Provided material:
────────────────
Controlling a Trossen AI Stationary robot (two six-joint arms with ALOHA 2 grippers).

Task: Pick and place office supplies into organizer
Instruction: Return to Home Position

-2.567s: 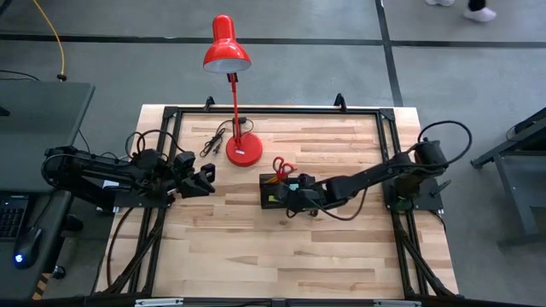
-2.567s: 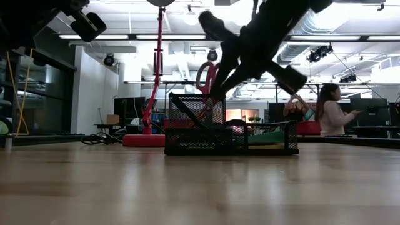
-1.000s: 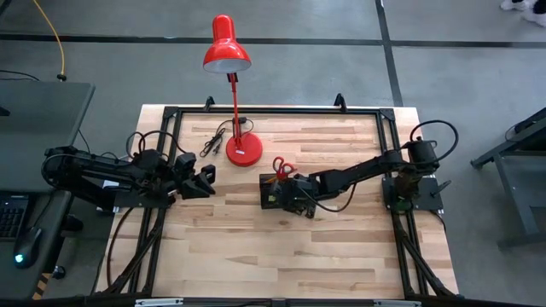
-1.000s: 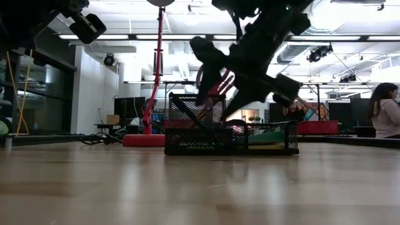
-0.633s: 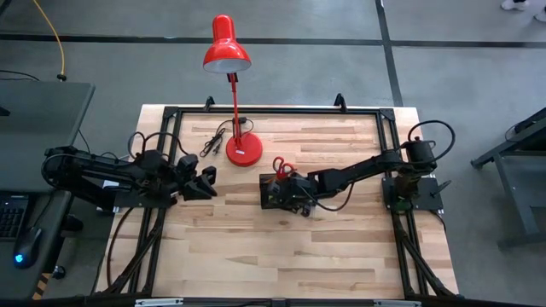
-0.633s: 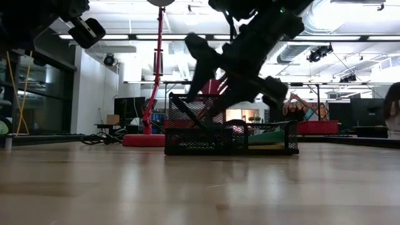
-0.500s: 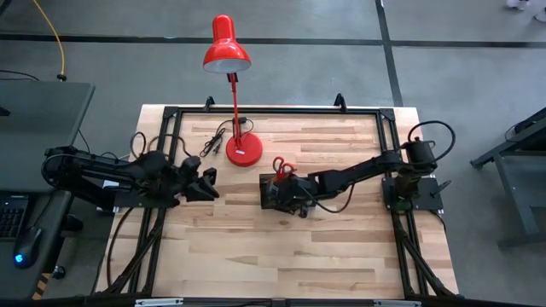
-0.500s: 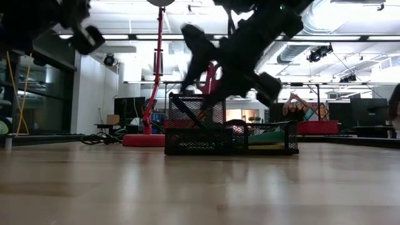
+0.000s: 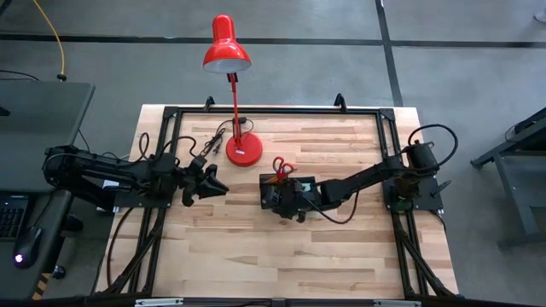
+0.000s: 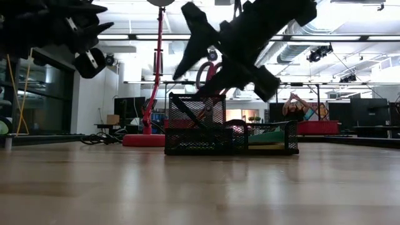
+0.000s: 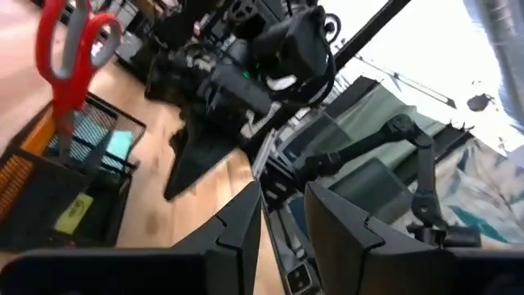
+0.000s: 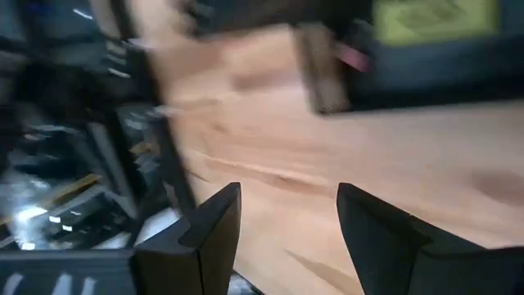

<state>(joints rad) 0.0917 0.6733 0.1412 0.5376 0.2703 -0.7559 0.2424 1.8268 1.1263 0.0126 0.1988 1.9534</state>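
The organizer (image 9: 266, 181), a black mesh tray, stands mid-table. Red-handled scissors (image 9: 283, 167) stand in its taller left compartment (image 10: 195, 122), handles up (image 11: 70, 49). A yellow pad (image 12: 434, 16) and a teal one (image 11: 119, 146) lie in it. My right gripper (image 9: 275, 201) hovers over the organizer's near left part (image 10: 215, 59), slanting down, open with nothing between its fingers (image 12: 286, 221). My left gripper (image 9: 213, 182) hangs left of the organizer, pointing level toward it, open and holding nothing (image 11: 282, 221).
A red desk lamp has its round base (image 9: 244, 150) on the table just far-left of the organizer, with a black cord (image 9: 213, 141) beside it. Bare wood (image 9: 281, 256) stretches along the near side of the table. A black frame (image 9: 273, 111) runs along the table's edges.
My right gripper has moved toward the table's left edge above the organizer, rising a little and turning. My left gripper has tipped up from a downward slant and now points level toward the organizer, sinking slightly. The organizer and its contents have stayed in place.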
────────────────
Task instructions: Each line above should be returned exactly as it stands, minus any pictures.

Answer to this exercise:
Controlling a Trossen AI Stationary robot (two six-joint arms with ALOHA 2 grippers).

Task: Pick and place office supplies into organizer
Instruction: Return to Home Position

-2.567s: 
-2.567s: 
-1.000s: 
-1.000s: 
-0.633s: 
-0.633s: 
-0.500s: 
-0.500s: 
+0.000s: 
+0.000s: 
+0.000s: 
+0.000s: 

<state>(joints rad) 0.0917 0.6733 0.1412 0.5376 0.2703 -0.7559 0.2424 1.8268 1.1263 0.0126 0.1988 1.9534</state>
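The organizer (image 9: 266, 181), a black mesh tray, stands mid-table. Red-handled scissors (image 9: 283, 167) stand in its taller left compartment (image 10: 195, 122), handles up (image 11: 70, 49). A yellow pad (image 12: 434, 16) and a teal one (image 11: 119, 146) lie in it. My right gripper (image 9: 275, 201) hovers over the organizer's near left part (image 10: 215, 59), slanting down, open with nothing between its fingers (image 12: 286, 221). My left gripper (image 9: 213, 182) hangs left of the organizer, pointing level toward it, open and holding nothing (image 11: 282, 221).
A red desk lamp has its round base (image 9: 244, 150) on the table just far-left of the organizer, with a black cord (image 9: 213, 141) beside it. Bare wood (image 9: 281, 256) stretches along the near side of the table. A black frame (image 9: 273, 111) runs along the table's edges.
My right gripper has moved toward the table's left edge above the organizer, rising a little and turning. My left gripper has tipped up from a downward slant and now points level toward the organizer, sinking slightly. The organizer and its contents have stayed in place.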

This completes the output for the exercise.